In contrast, Regan said, Kentucky’s incentives were more focused on how much a company invested in things like equipment and machinery—metrics that aren’t relevant to software startups, Regan said.
When asked about the challenges they’ve faced as founders, Reynolds said he’d like to see more events like Rally—deliberate attempts to connect founders, funders and other resources across different parts of the state.
As an example, Reynolds said his rm has clients in South Bend who are eager to make connections in Indianapolis. “So we’re making connections there. But I’m just one person doing that. I just think there’s a real opportunity to convene the state, to have a vibrant state ecosystem and just kind of take that mentality [from] the local level, because it shouldn’t be absent from the state level.”

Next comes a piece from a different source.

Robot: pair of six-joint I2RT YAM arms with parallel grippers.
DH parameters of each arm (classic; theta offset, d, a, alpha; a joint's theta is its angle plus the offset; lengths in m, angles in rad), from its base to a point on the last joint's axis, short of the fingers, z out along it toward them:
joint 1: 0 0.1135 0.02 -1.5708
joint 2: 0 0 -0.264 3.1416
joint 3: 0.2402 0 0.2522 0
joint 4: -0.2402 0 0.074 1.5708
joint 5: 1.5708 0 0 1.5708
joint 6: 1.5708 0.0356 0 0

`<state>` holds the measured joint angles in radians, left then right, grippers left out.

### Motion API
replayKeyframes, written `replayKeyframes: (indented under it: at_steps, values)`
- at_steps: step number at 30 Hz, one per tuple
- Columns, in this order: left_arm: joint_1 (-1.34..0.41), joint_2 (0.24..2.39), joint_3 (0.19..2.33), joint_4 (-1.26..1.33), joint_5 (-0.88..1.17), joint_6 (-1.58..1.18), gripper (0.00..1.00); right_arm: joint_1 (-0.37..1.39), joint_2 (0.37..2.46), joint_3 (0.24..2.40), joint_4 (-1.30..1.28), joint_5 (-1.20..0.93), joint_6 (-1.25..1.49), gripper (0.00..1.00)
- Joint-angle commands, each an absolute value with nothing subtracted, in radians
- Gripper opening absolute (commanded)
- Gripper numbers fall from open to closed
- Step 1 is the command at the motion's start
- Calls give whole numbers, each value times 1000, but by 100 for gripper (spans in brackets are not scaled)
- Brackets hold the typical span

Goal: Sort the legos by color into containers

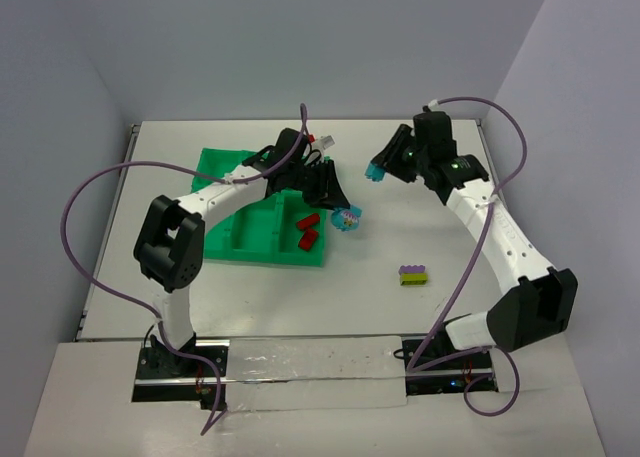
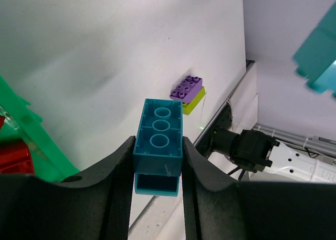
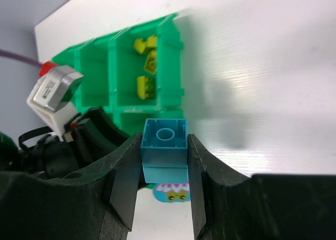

Mikell said he’d like to see more diversity represented in Indiana’s tech industry. He, and two of his three co-founders, are Black, and the company has diversity as one of its core values. “We felt that [diversity] was lacking in the tech community here, and for that reason I do think it’s an opportunity.”
Quali’s emphasis on diversity has helped it attract talent, Mikell said, and a similar approach could do the same for other companies. On the opposite side of the equation, Mikell said, failing to embrace diversity means a company is limiting its growth opportunities. “Sure, things can grow. But we’re limiting ourselves if we’re only focused on one community or on a small subset of communities.”
Oakley agreed on the importance of diversity, saying that the quality of a company’s workforce is often the differentiating factor between competitors. Whether it’s grocery chains or software companies, Oakley said, “the people are the only thing that really separates them.”